*To do*
Exactly retype the lines below from the one containing "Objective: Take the" through the end of the listing. Leave pictures out.
--- START ---
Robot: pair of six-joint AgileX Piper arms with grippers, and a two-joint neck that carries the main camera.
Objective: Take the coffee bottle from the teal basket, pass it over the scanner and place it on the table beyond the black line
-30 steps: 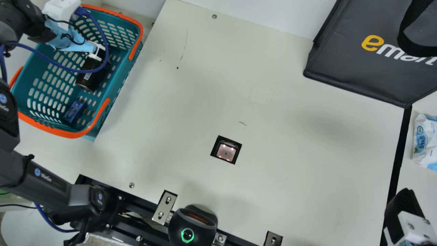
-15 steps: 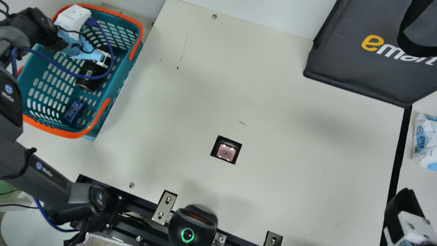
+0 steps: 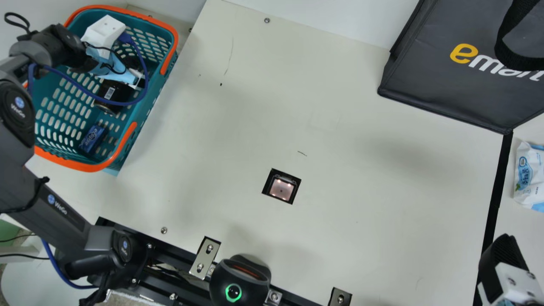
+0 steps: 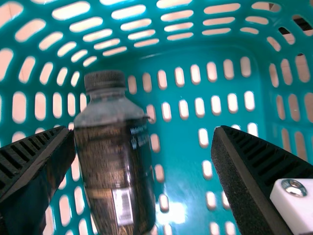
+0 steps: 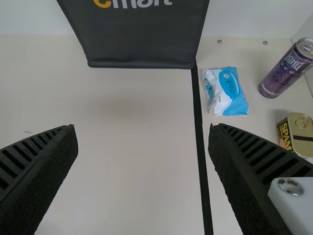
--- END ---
*Answer space*
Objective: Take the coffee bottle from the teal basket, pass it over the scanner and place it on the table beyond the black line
-30 steps: 
-15 steps: 
+0 steps: 
+0 steps: 
+0 steps: 

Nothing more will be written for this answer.